**Task instructions:**
The lines of the records that include "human" should all be copied.
Content starts
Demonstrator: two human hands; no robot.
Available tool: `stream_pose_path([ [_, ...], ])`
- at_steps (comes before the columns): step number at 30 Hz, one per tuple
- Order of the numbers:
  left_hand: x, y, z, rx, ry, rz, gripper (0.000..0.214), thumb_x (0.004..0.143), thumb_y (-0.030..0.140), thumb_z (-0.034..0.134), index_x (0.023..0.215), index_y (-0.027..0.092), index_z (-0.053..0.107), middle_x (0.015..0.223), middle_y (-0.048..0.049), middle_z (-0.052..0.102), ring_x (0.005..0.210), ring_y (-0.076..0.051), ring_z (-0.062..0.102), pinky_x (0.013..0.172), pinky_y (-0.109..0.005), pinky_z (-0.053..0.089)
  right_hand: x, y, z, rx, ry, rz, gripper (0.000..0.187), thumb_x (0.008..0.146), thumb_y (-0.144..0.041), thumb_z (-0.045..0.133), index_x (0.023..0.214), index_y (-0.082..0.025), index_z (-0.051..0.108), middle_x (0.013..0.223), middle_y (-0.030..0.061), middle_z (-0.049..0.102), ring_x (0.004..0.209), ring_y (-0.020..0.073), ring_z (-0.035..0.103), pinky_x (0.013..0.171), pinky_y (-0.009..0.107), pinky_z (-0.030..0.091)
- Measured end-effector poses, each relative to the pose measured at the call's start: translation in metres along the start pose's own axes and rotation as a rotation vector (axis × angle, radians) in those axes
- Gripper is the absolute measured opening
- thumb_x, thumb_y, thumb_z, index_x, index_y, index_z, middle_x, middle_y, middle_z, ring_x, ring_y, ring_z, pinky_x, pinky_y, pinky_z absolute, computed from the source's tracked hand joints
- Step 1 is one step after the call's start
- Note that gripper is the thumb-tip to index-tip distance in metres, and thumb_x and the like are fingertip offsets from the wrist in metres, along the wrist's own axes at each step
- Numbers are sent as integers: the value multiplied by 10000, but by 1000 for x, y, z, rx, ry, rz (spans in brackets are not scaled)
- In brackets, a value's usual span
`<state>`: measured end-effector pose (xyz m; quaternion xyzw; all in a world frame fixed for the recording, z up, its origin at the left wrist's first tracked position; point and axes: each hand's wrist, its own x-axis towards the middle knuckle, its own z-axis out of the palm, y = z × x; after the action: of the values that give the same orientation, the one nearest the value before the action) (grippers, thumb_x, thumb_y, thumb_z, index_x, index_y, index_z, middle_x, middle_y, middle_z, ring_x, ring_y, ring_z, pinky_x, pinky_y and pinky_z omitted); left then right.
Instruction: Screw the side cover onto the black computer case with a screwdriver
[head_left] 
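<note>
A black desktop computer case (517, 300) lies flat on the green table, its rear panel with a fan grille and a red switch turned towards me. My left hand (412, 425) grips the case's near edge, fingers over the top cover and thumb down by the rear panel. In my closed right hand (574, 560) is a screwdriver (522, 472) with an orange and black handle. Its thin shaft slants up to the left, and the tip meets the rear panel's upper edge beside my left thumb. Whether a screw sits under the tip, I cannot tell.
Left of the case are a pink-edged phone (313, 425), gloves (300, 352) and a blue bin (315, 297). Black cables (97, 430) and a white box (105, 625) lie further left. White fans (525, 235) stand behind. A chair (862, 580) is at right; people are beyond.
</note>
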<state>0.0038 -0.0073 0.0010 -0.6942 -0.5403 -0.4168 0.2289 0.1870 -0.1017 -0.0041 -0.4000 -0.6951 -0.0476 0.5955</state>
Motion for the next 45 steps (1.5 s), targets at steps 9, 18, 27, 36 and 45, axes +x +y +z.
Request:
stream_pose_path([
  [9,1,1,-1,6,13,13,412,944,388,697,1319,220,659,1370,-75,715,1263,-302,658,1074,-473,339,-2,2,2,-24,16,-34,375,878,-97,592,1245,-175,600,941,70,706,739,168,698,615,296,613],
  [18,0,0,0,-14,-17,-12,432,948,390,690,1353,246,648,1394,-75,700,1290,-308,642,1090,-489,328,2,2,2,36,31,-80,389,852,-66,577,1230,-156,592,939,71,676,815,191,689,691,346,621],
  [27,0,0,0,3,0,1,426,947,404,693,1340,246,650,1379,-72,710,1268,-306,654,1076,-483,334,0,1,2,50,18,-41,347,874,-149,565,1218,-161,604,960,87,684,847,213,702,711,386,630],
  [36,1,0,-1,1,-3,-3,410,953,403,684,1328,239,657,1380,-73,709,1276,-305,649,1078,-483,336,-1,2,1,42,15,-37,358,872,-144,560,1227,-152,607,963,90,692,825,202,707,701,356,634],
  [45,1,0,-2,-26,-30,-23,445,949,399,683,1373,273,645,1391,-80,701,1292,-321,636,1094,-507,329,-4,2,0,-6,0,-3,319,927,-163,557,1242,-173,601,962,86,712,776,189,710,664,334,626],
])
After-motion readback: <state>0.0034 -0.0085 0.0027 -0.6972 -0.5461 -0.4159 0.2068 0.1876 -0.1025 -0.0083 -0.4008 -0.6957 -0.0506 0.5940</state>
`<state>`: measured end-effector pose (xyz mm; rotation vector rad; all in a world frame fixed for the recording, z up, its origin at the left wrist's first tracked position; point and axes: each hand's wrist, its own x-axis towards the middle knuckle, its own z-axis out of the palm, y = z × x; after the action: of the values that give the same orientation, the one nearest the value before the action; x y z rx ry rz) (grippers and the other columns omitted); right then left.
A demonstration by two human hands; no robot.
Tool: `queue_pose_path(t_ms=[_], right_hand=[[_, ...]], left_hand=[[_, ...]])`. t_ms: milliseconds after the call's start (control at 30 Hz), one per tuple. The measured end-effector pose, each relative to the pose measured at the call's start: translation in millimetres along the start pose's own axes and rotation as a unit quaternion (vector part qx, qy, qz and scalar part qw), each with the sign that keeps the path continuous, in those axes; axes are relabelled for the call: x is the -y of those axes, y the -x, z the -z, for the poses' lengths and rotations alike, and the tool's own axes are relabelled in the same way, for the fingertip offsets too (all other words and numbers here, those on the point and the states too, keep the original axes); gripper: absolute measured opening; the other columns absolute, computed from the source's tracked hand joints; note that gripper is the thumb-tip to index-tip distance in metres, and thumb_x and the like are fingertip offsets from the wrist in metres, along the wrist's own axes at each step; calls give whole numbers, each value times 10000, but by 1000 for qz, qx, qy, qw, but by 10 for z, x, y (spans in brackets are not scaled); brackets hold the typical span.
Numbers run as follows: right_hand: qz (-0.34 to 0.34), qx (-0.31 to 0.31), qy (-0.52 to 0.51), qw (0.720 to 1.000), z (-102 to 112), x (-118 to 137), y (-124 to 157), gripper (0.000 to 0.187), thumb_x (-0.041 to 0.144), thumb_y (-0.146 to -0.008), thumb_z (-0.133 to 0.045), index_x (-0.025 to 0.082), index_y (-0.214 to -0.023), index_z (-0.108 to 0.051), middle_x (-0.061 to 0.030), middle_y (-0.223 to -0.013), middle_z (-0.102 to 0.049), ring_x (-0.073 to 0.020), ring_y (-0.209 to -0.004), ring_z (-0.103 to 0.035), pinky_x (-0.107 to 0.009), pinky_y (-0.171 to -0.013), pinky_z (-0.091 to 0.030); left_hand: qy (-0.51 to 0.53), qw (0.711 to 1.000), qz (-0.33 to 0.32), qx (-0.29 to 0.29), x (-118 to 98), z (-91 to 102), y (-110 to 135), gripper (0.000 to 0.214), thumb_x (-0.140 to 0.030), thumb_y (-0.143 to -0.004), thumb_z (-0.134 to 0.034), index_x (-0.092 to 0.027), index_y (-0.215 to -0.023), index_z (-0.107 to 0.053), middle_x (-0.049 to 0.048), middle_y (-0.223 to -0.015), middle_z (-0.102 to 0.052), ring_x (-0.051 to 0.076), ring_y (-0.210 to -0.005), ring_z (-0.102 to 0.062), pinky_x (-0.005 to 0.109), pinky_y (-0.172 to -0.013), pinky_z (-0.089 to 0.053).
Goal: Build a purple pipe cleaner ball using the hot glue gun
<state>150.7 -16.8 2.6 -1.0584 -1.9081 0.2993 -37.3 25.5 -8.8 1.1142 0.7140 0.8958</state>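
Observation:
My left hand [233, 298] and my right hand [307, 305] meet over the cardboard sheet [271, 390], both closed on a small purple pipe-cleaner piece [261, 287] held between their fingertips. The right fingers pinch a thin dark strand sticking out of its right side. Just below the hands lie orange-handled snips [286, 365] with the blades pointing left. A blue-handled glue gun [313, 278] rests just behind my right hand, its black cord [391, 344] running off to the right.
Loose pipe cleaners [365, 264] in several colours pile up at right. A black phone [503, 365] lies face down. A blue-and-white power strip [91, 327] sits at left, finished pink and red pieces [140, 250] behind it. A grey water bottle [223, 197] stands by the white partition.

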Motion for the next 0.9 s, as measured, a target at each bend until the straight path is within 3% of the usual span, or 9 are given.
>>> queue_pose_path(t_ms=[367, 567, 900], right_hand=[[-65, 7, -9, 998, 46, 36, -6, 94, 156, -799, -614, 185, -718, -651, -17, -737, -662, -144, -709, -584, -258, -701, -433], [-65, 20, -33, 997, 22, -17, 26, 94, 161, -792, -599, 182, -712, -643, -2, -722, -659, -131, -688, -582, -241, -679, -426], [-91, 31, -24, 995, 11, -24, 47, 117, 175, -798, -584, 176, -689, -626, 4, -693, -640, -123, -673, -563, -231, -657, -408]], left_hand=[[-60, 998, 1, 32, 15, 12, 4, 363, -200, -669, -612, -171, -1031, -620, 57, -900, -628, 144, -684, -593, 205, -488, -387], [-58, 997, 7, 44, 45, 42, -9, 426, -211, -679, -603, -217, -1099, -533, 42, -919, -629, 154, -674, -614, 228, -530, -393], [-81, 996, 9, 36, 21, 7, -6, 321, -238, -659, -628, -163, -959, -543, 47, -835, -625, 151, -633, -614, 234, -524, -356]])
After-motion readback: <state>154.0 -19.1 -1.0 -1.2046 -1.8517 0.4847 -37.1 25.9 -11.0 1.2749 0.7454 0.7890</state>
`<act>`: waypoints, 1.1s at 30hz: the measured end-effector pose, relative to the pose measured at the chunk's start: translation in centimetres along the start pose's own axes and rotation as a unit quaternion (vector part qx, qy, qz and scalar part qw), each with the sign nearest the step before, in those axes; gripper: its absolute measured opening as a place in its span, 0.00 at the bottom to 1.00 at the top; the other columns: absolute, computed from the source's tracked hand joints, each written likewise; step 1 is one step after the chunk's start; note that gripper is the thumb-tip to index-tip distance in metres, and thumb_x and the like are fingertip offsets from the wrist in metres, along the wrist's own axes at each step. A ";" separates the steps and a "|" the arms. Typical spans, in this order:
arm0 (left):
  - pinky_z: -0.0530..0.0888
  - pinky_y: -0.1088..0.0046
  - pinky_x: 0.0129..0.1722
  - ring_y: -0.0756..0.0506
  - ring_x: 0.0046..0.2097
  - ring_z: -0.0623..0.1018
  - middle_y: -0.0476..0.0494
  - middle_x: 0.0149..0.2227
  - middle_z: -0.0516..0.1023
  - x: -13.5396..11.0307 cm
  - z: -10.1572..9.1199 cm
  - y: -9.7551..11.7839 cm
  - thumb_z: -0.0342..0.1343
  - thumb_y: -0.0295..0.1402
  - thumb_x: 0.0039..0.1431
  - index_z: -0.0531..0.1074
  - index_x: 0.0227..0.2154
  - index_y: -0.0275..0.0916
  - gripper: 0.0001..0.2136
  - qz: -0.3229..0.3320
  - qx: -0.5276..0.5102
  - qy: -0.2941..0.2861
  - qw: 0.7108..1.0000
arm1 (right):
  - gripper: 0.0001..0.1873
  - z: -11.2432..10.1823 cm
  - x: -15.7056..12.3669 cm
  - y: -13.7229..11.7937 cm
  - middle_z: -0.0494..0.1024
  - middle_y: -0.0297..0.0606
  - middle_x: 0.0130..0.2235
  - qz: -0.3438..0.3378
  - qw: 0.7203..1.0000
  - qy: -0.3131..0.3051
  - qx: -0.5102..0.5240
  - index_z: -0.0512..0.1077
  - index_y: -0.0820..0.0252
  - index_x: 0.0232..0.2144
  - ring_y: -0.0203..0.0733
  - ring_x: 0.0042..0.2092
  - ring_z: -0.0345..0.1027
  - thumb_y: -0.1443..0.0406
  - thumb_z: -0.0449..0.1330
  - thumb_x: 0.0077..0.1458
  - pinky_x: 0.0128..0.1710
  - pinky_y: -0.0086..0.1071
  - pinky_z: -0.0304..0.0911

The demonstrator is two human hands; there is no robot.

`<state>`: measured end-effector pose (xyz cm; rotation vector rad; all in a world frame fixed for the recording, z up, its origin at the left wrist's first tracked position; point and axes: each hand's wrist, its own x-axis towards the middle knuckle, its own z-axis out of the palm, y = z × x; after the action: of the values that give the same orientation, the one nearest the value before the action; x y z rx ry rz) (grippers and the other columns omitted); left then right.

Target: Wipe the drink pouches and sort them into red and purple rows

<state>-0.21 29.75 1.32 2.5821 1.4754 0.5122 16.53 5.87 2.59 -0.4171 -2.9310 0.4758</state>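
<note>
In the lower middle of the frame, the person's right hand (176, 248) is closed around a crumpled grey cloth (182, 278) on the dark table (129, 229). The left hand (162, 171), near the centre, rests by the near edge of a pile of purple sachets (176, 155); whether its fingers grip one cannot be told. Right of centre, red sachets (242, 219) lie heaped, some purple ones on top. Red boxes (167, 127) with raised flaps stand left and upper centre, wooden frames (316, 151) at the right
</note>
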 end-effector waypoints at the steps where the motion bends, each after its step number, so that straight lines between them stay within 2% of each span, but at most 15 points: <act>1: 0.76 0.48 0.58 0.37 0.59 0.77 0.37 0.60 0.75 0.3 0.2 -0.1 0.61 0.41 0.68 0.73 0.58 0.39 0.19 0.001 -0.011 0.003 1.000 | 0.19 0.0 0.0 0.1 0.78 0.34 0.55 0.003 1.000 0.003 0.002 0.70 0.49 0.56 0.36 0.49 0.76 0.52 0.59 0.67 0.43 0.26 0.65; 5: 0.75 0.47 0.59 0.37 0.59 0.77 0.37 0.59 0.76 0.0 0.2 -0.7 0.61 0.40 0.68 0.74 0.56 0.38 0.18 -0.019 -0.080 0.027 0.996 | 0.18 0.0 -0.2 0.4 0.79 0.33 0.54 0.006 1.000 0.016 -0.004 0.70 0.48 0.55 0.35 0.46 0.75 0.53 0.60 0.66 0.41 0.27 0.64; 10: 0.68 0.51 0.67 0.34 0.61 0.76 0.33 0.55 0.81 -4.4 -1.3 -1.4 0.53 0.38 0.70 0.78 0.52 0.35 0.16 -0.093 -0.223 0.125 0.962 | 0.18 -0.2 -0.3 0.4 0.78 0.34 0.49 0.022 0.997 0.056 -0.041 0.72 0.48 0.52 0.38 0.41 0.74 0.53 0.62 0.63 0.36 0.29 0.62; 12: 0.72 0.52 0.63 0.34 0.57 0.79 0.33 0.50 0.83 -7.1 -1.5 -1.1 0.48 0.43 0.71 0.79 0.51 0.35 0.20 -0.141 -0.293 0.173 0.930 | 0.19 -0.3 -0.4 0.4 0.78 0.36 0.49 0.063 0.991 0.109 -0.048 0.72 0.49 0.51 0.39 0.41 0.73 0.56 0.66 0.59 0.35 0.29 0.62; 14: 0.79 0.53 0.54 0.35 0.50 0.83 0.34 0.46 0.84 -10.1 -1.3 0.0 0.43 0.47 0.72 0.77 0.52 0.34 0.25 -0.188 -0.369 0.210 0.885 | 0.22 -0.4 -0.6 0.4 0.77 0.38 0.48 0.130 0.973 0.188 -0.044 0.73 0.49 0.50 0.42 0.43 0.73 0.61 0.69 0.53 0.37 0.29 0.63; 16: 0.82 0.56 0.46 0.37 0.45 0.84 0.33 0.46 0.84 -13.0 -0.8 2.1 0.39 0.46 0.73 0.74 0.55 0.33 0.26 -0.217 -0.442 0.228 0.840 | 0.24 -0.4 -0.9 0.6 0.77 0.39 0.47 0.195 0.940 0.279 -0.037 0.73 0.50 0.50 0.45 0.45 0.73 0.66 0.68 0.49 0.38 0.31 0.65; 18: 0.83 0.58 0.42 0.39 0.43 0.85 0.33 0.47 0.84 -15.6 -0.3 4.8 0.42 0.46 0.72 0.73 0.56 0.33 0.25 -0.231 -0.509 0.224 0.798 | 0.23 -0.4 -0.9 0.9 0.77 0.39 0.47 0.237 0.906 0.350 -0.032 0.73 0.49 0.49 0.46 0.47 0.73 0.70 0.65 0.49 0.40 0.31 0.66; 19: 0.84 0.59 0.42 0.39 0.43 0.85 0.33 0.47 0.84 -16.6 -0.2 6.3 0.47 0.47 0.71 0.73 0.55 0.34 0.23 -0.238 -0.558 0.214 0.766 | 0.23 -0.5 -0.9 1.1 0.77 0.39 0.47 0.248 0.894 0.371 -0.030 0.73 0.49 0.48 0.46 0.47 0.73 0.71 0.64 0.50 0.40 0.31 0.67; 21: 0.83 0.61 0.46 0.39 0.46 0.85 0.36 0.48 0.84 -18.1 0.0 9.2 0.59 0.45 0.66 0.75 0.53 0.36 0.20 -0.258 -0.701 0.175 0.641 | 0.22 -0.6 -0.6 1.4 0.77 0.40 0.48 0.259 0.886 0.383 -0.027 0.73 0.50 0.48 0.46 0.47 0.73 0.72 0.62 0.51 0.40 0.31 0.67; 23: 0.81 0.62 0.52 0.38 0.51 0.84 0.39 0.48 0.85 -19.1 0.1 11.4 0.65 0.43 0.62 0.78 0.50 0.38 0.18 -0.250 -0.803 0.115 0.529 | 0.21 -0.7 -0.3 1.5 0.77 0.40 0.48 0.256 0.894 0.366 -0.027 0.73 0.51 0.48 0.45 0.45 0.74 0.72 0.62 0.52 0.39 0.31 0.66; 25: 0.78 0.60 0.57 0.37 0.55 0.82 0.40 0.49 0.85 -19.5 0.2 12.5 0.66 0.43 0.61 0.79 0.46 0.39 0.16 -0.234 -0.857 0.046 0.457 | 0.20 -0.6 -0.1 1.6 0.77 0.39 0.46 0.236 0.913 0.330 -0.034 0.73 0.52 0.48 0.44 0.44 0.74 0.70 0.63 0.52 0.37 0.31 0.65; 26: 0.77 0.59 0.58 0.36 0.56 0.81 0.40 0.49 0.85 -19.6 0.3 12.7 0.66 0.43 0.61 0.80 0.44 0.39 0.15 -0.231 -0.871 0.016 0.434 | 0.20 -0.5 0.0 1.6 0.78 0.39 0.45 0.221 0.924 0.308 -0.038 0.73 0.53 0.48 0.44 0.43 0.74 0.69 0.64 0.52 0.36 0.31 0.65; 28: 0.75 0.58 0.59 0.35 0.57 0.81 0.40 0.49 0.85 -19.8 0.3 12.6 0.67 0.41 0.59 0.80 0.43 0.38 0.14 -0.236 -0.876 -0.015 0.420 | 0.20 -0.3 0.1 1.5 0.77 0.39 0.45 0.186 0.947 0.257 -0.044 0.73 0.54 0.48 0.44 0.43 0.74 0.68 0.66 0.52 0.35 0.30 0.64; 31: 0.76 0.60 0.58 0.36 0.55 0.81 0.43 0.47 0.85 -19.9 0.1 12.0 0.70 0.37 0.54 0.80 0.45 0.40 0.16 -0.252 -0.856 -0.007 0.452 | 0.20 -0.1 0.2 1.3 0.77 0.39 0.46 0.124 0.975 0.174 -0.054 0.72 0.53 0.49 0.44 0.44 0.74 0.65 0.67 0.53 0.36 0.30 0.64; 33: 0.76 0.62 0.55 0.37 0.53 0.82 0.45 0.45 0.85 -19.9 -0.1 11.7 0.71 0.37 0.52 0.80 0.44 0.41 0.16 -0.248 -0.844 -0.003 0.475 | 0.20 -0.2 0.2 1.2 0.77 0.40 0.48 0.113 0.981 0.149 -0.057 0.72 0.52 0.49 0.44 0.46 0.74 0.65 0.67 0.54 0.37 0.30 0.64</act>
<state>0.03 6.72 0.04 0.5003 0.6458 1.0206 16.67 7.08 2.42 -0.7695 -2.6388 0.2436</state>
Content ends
**Written answer:**
Demonstrator: two human hands; no robot.
A demonstration by two human hands; no robot.
The demonstrator is two human hands; there is no robot.

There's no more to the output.